Você acha que as pessoas LGBTQ+ ainda são rejeitadas ou não reconhecidas pelas comunidades católicas?
Com certeza. Mesmo que tenha havido muitos progressos, precisamos fazer muito mais para integrar essas pessoas em nossas paróquias e valorizá-las. Acho que elas ainda sofrem discriminação e, no caso das pessoas trans, eu diria que é uma situação de emergência.
Muitas garotas trans na minha comunidade são profissionais do sexo e algumas delas são viciadas em substâncias, coisas que me confidenciaram aos poucos. Algumas chegam a viver em cabanas improvisadas no meio da floresta de pinheiros, sem eletricidade ou água encanada, ameaçadas por javalis. São invisíveis, ignoradas. Mesmo nessas condições tão adversas, elas ainda me oferecem uma refeição sempre que as visito. São forçadas a sobreviver nessas condições. … Alguém me disse que elas são pecadoras e não deveriam ser admitidas aos sacramentos. Com profundo pesar e tristeza, preciso dizer que essa hostilidade me parece, de certa forma, perseguição. Realmente não entendo por que o foco precisa ser apenas na identidade, no afeto, na orientação e na sexualidade, em vez de reconhecer a pessoa como um todo.
O que diria aos cristãos que não conseguem aceitar pessoas trans?

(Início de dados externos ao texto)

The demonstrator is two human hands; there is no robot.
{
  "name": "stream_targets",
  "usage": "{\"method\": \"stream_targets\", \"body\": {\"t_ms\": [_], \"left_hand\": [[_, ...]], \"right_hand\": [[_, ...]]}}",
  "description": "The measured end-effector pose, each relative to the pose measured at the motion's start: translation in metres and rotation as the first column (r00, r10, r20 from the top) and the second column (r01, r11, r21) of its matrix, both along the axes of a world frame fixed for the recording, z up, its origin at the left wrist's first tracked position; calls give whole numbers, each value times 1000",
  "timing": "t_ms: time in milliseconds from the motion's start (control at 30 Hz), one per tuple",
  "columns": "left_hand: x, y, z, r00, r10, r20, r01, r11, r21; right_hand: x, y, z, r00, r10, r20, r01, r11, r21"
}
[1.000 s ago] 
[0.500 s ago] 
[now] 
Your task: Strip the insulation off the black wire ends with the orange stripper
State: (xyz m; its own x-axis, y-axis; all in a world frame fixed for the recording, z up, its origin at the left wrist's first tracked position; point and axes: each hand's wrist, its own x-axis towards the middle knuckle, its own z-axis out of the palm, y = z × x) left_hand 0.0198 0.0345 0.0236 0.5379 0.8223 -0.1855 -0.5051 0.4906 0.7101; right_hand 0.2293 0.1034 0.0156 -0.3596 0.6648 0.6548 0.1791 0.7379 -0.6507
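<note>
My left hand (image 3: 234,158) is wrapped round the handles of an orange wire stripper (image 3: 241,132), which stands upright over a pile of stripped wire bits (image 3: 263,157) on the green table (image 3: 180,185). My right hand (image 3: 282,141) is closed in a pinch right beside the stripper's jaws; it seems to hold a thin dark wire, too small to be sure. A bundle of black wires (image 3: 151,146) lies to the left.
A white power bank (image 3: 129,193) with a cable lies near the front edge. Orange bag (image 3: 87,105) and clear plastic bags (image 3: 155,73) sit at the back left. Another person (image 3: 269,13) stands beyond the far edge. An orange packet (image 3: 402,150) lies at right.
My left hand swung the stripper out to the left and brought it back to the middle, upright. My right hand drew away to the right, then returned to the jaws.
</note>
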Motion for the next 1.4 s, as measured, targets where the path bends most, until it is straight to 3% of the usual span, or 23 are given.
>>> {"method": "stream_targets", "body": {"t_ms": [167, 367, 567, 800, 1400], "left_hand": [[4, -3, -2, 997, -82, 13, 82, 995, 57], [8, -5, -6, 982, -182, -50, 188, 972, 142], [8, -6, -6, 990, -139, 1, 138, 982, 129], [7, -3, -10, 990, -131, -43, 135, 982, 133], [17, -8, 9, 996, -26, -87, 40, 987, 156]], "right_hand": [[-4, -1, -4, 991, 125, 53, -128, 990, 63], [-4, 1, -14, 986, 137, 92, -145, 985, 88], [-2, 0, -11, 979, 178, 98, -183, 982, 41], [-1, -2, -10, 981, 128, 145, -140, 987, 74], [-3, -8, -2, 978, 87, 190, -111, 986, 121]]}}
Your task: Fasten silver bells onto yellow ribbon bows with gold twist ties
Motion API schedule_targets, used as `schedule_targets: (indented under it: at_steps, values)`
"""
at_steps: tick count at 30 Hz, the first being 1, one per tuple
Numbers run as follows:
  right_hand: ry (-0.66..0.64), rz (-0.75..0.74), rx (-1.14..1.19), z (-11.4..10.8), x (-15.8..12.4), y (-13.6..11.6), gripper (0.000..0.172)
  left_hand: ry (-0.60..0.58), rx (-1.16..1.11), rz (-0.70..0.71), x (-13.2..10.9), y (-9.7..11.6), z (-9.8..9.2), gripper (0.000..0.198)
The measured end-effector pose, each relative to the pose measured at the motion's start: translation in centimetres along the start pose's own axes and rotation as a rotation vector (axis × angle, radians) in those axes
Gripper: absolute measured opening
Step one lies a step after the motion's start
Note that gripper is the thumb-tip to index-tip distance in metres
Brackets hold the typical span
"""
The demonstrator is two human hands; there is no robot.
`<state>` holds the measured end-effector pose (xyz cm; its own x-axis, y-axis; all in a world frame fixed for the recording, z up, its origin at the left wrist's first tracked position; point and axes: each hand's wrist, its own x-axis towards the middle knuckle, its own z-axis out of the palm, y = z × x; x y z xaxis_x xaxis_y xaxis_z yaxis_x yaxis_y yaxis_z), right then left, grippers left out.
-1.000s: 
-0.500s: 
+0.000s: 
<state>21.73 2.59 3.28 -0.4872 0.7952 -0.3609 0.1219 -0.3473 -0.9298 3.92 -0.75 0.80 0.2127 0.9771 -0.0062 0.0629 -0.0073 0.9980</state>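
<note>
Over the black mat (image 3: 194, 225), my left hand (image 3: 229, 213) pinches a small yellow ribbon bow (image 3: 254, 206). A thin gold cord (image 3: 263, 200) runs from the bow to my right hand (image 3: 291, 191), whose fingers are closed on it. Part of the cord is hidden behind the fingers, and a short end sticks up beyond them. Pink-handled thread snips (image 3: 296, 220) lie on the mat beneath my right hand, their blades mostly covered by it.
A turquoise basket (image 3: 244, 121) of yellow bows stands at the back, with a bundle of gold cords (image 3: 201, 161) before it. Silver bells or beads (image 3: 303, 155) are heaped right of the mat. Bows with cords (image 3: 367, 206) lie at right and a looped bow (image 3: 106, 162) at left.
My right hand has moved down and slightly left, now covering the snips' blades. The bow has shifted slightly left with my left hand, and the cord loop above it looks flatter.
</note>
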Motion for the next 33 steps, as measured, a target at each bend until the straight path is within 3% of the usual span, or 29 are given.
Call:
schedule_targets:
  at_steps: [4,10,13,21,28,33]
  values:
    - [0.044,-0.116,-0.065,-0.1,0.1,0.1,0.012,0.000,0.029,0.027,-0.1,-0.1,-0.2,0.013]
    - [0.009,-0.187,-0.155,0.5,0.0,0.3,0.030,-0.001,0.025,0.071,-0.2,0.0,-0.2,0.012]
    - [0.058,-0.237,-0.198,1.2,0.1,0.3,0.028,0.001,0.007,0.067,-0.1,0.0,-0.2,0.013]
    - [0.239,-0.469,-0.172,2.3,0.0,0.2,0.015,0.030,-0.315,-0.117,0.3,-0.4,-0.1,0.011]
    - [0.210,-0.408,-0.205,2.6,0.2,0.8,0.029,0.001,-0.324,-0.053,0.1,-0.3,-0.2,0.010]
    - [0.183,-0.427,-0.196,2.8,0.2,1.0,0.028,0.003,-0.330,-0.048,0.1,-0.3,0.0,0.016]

Até cinco anos atrás, eu não estava acostumado com pessoas queer. A primeira garota trans apareceu na minha porta durante a pandemia. Ela esperou até que todos os outros fossem embora, às vezes havia até 500 pessoas na fila, e perguntou baixinho: "Você poderia me ajudar?" Eu a acolhi e a tratei normalmente, como um ser humano; sem perguntas, julgamentos ou suposições. Agora, minha comunidade conta com 150 mulheres trans.
Esses encontros mudaram minha vida: os encontros são os professores da vida. Às vezes, não os acolhemos como deveríamos. Quando nos falta conhecimento de primeira mão e a capacidade de ouvir, podemos perder de vista que a realidade é muito maior do que as ideias. Essas pessoas me ensinaram hospitalidade, partilha, simplicidade, compreensão das situações e respeito. Experimentei o amor incondicional, dado livremente e sem merecimento.